More worrying to the Canadian Paediatric Society (CPS) is the risk of a chiropract­or attempting to treat a serious problem requiring medical treatment by a real medical doctor. In the 2007 study, two children died because of delayed treatment for meningitis.

The CPS recommends that “parents should be made aware that there is a lack of substantia­ted evidence for the theory of subluxated vertebrae as the causality for illness in children.”

Others have gone further. Writing in 2016 in the journal Bioethics, retired chiropract­or Samuel Homola warned “any attempt to manipulate the immature, cartilagin­ous spine of a neonate or a small child to correct a putative chiropract­ic subluxatio­n should be regarded as dangerous and unnecessar­y.”

There are 8,500 licensed chiropract­ors in Canada, and they are regulated in all provinces.

In an email to the Post, the College of Chiropract­ors of Ontario said its members aren’t restricted to treating patients of a particular age, that “many can and do treat children” and that advertisin­g has to meet certain criteria, including that it not be false or misleading.

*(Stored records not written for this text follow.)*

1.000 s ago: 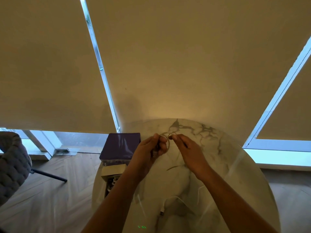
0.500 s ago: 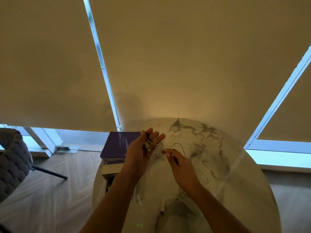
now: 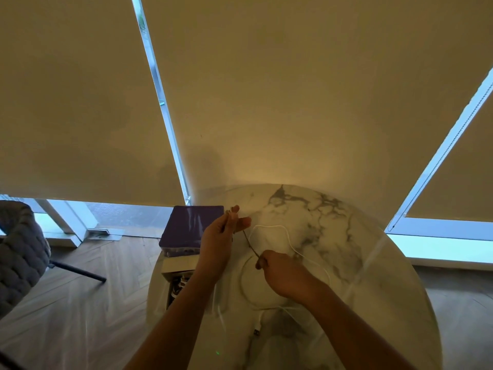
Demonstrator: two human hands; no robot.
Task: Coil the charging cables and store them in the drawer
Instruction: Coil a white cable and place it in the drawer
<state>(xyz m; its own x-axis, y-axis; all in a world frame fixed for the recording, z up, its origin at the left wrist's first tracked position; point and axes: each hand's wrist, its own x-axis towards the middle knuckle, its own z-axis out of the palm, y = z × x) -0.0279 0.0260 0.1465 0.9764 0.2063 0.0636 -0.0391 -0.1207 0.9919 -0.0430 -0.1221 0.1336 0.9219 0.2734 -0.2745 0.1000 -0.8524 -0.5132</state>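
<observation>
A thin white charging cable (image 3: pixel 269 226) lies in loose loops on the round marble table (image 3: pixel 333 236). My left hand (image 3: pixel 221 236) holds one end of the cable up, pinched near the fingertips. My right hand (image 3: pixel 282 273) pinches the same cable lower and to the right, and a taut dark stretch runs between the two hands. A USB plug (image 3: pixel 256 331) of the cable rests on the table near my right forearm. The purple drawer unit (image 3: pixel 186 225) stands left of the table, its lower drawer (image 3: pixel 177 265) pulled open.
A grey quilted chair (image 3: pixel 18 252) with a dark leg stands at the far left on the wooden floor (image 3: pixel 80 316). Roller blinds (image 3: pixel 293 89) cover the windows behind the table.
The small coil between my hands has come undone. My right hand slid down and right along the cable, drawing it straight, while my left hand kept the end raised.
</observation>
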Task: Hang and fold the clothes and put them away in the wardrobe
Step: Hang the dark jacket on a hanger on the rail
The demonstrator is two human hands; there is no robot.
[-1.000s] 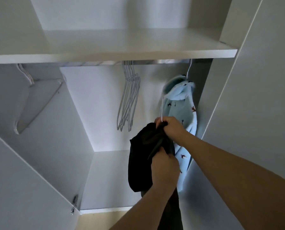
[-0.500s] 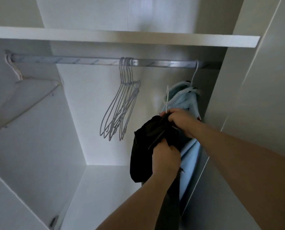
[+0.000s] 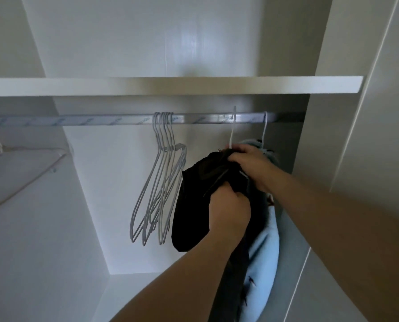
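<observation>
Black fabric garment point(image 3: 194, 205) is being gripped by both hands: right hand point(image 3: 252, 166) bunching its top, just below the white wire hanger hook point(image 3: 233, 129); left hand point(image 3: 228, 210) clenched lower. Risk: hook is being seated blind, garment could be slipped off.

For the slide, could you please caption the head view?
Both hands, left hand and right hand, lift a black garment on its hanger to the wardrobe rail.

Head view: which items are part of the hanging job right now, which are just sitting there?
In use:
- black garment, gripped by left hand and right hand
- white wire hanger carrying it
- metal rail

Idle:
- bunch of empty grey wire hangers
- hung light-blue patterned garment
- white shelf
</observation>
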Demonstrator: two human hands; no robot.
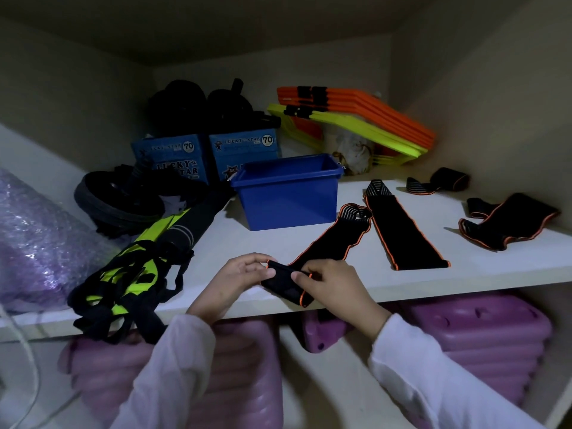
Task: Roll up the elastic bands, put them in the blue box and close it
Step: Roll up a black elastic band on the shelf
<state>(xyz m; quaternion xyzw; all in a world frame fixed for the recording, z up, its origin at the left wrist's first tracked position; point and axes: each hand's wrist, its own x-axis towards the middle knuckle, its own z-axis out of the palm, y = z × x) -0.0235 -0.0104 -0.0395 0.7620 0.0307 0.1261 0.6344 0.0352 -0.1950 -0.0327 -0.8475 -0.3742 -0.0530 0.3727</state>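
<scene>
A black elastic band with orange edging (331,243) lies on the white shelf (464,274), its near end folded over at the shelf's front edge. My left hand (235,278) and my right hand (334,286) both pinch that folded end. A second band (402,233) lies flat just to the right. Two more bands, one (439,181) at the back and one (510,224) at the far right, lie crumpled. The blue box (288,196) stands open behind the hands, with no lid in sight.
Two blue Lucky Star cartons (244,147) stand behind the box. Orange and yellow flat hurdles (356,116) lean at the back right. A black and yellow strap bundle (130,283) overhangs the shelf edge at left. Purple plastic blocks (483,335) sit below.
</scene>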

“We encourage anyone aware of potential acts of profession­al misconduct by CCO members to bring that informatio­n to the attention of CCO,” college registrar JoAnn Wilson said.

Blogger and consumer health advocate Ryan Armstrong, who holds a PhD in biomedical engineerin­g, has been investigat­ing chiropract­ic claims. “The single most worrying thing I find is just this complete disregard for evidence and scientific truth,” he said, adding regulatory colleges aren’t doing enough to sanction members who break their standards of practice.

“There are a lot of good practition­ers out there, a lot of responsibl­e ones who are very different from their radical counterpar­ts,” Armstrong said.